* What the exercise asks *
Set down, word for word, every line of the material below from the one containing "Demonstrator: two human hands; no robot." through the one containing "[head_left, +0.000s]", but none of its pictures.

* Material to process *
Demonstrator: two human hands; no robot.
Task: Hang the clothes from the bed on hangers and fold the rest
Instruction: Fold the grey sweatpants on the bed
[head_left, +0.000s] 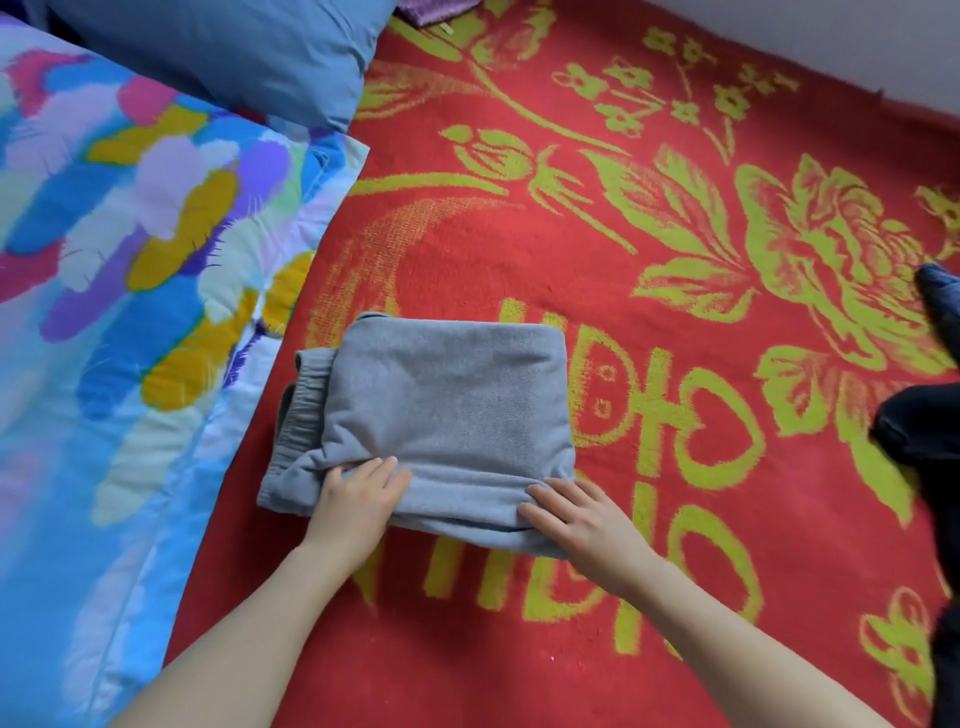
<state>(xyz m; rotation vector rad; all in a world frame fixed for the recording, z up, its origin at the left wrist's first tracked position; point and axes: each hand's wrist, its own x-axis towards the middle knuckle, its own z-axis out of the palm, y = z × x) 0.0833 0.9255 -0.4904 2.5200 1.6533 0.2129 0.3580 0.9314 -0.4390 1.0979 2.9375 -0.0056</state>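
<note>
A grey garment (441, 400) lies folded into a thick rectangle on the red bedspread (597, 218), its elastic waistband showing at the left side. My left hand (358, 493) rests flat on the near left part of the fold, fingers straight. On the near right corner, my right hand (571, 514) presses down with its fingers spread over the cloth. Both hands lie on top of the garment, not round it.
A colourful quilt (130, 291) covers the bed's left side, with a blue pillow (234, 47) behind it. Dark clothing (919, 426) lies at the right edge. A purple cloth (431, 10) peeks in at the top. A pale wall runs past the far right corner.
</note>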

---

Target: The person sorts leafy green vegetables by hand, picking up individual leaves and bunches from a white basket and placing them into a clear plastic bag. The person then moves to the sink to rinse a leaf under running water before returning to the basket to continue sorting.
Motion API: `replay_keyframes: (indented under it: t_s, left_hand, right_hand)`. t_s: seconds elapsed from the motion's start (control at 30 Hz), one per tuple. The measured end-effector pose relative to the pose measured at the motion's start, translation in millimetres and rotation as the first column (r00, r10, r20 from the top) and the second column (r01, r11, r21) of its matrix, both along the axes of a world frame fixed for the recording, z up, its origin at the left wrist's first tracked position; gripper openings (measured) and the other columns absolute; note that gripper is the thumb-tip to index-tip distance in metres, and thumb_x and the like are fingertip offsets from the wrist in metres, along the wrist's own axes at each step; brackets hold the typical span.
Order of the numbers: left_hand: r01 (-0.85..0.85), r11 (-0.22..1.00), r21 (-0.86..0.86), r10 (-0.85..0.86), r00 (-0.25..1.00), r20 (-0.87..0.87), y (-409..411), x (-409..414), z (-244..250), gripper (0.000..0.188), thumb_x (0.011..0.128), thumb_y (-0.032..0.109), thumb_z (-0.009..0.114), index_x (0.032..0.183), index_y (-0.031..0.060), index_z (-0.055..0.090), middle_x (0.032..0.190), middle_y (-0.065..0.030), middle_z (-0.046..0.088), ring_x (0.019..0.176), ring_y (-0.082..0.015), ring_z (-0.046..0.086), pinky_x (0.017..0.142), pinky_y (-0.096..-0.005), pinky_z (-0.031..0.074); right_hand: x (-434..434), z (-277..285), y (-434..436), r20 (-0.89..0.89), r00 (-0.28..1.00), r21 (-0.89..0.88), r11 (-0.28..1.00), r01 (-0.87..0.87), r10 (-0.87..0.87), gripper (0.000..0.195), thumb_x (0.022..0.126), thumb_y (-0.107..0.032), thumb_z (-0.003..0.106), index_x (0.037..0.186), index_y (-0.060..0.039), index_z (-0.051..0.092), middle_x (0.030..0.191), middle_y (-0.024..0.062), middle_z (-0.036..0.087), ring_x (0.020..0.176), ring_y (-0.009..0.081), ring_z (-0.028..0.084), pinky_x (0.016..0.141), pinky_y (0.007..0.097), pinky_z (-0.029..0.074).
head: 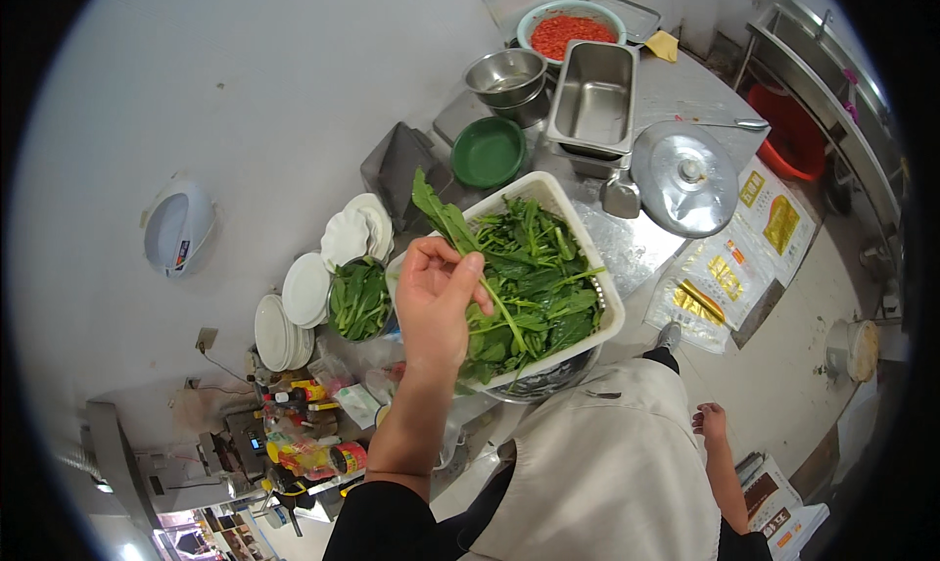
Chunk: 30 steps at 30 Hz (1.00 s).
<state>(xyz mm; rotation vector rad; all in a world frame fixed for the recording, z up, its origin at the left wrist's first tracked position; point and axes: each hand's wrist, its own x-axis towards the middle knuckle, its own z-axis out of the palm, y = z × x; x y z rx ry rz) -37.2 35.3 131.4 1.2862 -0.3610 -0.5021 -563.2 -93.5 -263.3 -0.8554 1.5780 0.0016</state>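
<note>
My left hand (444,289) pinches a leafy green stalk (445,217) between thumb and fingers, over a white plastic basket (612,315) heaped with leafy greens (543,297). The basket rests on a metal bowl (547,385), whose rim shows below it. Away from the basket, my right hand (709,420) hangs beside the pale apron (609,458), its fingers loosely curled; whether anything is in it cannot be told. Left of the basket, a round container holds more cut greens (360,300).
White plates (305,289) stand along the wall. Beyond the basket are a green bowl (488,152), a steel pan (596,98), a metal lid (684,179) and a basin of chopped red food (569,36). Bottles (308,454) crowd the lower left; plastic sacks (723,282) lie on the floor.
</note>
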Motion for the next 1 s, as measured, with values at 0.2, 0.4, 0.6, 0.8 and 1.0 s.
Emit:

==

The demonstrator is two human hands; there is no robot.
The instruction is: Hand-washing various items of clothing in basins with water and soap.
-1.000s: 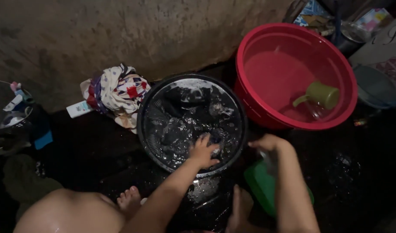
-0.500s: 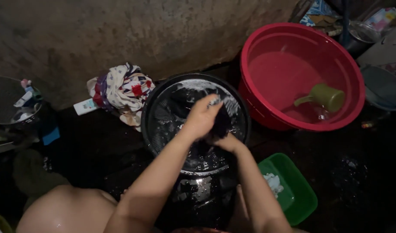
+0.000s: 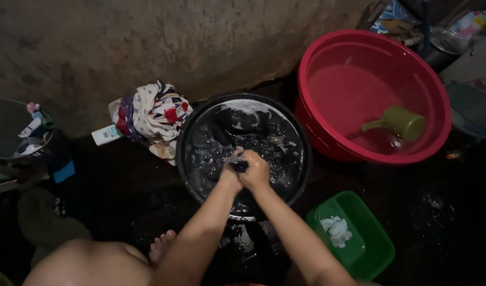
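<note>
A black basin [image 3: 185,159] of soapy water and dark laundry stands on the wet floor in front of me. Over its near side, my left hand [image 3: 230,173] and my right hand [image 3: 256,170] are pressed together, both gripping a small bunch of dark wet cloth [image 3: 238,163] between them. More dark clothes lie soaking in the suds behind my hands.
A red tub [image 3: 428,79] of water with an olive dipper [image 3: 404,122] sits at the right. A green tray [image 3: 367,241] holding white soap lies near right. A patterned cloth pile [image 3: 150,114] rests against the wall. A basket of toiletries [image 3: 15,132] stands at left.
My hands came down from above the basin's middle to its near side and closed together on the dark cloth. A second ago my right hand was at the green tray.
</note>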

* Task answer *
Demonstrator: two human hands; no robot.
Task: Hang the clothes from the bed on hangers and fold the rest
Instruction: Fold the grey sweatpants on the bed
[head_left, +0.000s] 

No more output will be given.